Carlo Rosselli Was a Revolutionary Murdered by Fascism

This day in 1936, Italian socialist Carlo Rosselli made his famous Radio Barcelona appeal for anti-fascists to join the struggle “today in Spain, tomorrow in Italy.” He was murdered by fascists the following year, but Rosselli's vision of a free and just society lives on.

Carlo Rosselli’s legacy cannot be reduced to his one published book. (Wikimedia Commons)

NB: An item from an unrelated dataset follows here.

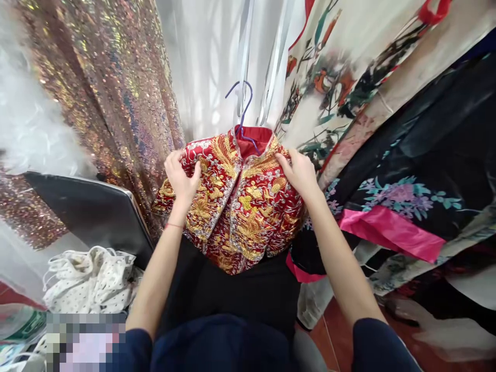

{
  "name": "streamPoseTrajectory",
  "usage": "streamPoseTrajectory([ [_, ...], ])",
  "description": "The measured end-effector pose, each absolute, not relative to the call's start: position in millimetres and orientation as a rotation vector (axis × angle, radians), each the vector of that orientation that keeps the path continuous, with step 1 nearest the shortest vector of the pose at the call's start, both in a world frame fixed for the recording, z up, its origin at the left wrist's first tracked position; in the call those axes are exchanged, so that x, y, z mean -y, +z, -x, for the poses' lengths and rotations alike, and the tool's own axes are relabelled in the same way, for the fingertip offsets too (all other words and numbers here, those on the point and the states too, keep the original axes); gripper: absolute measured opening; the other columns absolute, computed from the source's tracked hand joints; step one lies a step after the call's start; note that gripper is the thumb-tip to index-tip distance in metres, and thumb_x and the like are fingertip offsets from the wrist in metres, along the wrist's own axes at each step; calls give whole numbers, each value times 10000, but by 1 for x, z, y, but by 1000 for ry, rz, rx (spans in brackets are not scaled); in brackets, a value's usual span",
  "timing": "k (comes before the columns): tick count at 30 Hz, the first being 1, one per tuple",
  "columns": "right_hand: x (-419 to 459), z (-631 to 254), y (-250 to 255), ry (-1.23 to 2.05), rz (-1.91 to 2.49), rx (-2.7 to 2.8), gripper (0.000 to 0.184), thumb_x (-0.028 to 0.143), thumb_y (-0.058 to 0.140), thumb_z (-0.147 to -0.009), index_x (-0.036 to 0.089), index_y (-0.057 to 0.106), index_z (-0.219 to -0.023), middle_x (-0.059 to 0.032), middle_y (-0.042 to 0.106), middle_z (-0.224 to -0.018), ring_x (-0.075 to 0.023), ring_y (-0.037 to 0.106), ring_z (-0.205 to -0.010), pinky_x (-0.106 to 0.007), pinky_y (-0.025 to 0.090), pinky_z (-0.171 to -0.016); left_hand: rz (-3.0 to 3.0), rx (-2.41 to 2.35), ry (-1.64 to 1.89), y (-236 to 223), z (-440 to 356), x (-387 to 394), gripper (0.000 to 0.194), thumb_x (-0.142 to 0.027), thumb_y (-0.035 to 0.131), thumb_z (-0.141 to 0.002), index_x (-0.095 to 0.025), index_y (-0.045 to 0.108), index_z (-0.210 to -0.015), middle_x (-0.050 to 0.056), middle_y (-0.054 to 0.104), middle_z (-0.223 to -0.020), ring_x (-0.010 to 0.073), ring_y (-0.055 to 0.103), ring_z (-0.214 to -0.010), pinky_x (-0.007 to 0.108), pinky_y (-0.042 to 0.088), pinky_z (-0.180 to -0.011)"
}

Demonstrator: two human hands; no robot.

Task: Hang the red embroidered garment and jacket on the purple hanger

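A small red jacket (256, 201) with gold and silver embroidery rests on my lap, its front facing up. Inside its stand-up collar sits a purple wire hanger (248, 106), whose hook sticks out above the neck opening. My left hand (182, 174) grips the jacket at its left shoulder area, thumb on the front and fingers curled behind the fabric. On the opposite shoulder, my right hand (297, 170) holds the cloth in the same way. The fingertips of both hands are partly hidden by the fabric.
Pink sequinned fabric (127, 93) hangs at the left, near white fluffy material (34, 103). A dark panel (93, 212) and a white dotted cloth (91, 279) lie at lower left. Floral garments (329, 77) and a black garment with a pink band (395, 232) hang on the right.
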State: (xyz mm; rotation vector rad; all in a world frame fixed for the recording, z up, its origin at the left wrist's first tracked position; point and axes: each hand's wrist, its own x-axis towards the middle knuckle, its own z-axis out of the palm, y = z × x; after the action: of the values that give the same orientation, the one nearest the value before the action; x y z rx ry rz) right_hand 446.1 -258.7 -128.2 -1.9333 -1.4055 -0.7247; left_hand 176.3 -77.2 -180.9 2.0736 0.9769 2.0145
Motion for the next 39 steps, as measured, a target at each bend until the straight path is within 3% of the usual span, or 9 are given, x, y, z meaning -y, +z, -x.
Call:
streamPoseTrajectory([
  [2,260,-443,-137,-712,1921,1499,531,606,296,-1018,186,617,-1065,-135,729,-964,-261,636,-801,-307,365,-644,-2269,-998,1906,-170,-165,51,492,-453,693,-846,-179,561,-1234,177,561,-1384,309,449,-1354,452,329,-1139],
  [6,265,-436,-142,-673,1915,1562,475,501,269,-1050,208,640,-1003,-101,732,-926,-239,651,-797,-290,335,-631,-2489,-985,1593,-160,-148,25,212,-351,518,-965,-205,644,-1053,122,714,-1126,271,595,-1143,428,347,-1087],
  [13,239,-434,-104,-564,1844,1435,406,476,389,-1022,214,681,-916,-58,709,-797,-204,620,-730,-280,308,-630,-2151,-1303,1875,-145,-119,30,316,-380,377,-1019,-187,616,-1093,124,715,-1042,241,643,-941,352,442,-911],
  [18,230,-428,-106,-385,1990,1458,440,523,421,-998,202,679,-844,-78,698,-780,-238,627,-771,-312,405,-696,-2250,-1618,982,-156,-106,19,223,-261,445,-944,-196,644,-1019,151,723,-1025,314,661,-1005,395,473,-883],
  [20,237,-424,-112,-487,2023,1447,409,465,394,-1005,186,687,-950,-117,711,-865,-271,641,-828,-357,447,-738,-2250,-1639,864,-165,-105,21,216,-239,484,-901,-187,650,-1031,166,726,-1025,344,660,-1020,442,481,-905],
  [25,252,-397,-111,-910,1795,1686,427,253,451,-940,174,555,-1347,-195,578,-1358,-362,527,-1260,-539,429,-999,-2474,-1454,1306,-167,-120,68,552,-209,571,-788,-113,503,-1327,242,578,-1349,383,524,-1291,526,410,-1061],
  [28,248,-374,-106,-954,1697,1951,483,243,514,-916,254,515,-1398,-142,430,-1559,-393,346,-1444,-621,319,-1109,-2547,-1143,1593,-162,-142,110,360,-263,576,-808,-155,558,-1152,171,637,-1147,307,608,-1112,448,457,-990],
  [32,238,-362,-111,-929,1697,1966,392,261,566,-898,220,580,-1288,-159,367,-1614,-436,278,-1487,-685,285,-1113,-2574,-1143,1564,-168,-163,137,406,-516,638,-823,-170,572,-1027,137,655,-992,282,629,-956,369,488,-811],
  [39,257,-388,-112,-876,1675,2015,143,236,501,-963,235,641,-994,-115,428,-1590,-368,365,-1464,-606,392,-1068,-2313,-1473,1416,-151,-136,103,290,-400,411,-993,-225,641,-978,79,703,-889,252,654,-851,306,391,-700],
])
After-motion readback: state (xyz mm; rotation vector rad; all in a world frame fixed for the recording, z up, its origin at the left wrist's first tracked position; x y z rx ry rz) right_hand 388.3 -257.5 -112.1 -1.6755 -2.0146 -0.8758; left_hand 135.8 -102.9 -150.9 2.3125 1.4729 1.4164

On June 9, 1937, Carlo Rosselli and his brother, Nello, were murdered by the French far-right movement La Cagoule on the orders of Italian Fascists. This was a fate that Carlo — leader of Giustizia e Libertà (GL), alongside Communists Italy’s main anti-fascist movement — had long seen coming.

The 1930s had been a decisive test for militants like Rosselli. Since the consolidation of Benito Mussolini’s regime, they had spent a decade in Paris, a city that had become like a “museum of anti-fascist” exiles. The two possible outcomes were death or what they called riscatto — “redemption,” in Walter Benjamin’s sense. For Rosselli, anti-fascism was about remembering the defeated, actively fighting the common adversary, and laying the foundations for ultimate victory.

Rosselli made this clear on May Day 1937 as he commemorated anti-fascism’s martyrs, in particular Antonio Gramsci, who had died a few days earlier after a decade in a Fascist jail. Rosselli insisted, “The new society is born from pain, just like a baby. It seems the passage to a higher phase of coexistence is impossible before we have reached the depths of abjection.”